#### [TASK DETAILS]
Take the data below and copy exactly the lines starting at the one with "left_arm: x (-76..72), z" and finishing at the one with "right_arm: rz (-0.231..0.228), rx", both included.

#### [GIVEN INFORMATION]
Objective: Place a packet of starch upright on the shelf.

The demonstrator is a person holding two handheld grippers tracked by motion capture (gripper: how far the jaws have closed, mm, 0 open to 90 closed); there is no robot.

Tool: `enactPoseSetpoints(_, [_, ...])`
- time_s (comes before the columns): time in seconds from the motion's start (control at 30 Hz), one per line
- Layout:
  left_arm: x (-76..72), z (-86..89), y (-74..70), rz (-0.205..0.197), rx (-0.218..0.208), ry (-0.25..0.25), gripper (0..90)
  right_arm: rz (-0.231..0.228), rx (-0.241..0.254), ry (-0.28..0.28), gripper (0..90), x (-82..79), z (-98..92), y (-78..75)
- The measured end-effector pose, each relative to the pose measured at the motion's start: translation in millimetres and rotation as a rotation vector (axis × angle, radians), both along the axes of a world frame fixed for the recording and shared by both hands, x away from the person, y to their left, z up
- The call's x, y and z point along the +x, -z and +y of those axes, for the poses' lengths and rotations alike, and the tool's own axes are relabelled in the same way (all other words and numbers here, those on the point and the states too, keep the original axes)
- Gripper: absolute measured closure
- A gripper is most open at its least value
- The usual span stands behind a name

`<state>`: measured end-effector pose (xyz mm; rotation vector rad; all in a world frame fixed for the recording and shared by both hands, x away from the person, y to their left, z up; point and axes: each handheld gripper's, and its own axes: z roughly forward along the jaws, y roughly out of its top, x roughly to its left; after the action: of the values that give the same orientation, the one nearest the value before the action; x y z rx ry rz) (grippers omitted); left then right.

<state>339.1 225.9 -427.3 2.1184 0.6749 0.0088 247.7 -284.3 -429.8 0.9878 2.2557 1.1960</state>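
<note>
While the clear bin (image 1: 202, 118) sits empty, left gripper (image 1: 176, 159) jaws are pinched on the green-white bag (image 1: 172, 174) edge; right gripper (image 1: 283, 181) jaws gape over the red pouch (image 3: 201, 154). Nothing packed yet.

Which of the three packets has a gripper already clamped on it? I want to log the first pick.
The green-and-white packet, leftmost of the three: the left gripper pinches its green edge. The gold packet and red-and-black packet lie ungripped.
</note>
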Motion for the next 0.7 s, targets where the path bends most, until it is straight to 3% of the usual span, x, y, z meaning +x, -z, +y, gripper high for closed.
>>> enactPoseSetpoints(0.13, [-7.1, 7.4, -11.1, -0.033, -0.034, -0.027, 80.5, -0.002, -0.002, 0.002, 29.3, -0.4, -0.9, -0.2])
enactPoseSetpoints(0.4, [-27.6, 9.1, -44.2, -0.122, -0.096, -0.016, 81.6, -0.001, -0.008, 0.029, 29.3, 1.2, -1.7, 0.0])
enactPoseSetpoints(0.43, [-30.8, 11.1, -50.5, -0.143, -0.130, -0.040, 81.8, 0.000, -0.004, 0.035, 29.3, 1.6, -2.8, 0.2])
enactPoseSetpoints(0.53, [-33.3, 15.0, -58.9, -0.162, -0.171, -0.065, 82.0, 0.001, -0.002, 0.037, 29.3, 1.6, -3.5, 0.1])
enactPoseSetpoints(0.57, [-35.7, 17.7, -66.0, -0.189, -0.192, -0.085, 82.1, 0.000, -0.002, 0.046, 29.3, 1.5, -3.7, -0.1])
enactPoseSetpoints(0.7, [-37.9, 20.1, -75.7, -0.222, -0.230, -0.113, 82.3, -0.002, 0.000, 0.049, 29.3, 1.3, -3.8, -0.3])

#### [RESULT]
  left_arm: x (-76..72), z (-86..89), y (-74..70), rz (-0.205..0.197), rx (-0.218..0.208), ry (-0.25..0.25), gripper (0..90)
  right_arm: rz (-0.231..0.228), rx (-0.241..0.254), ry (-0.28..0.28), gripper (0..90), x (-82..79), z (-98..92), y (-78..75)

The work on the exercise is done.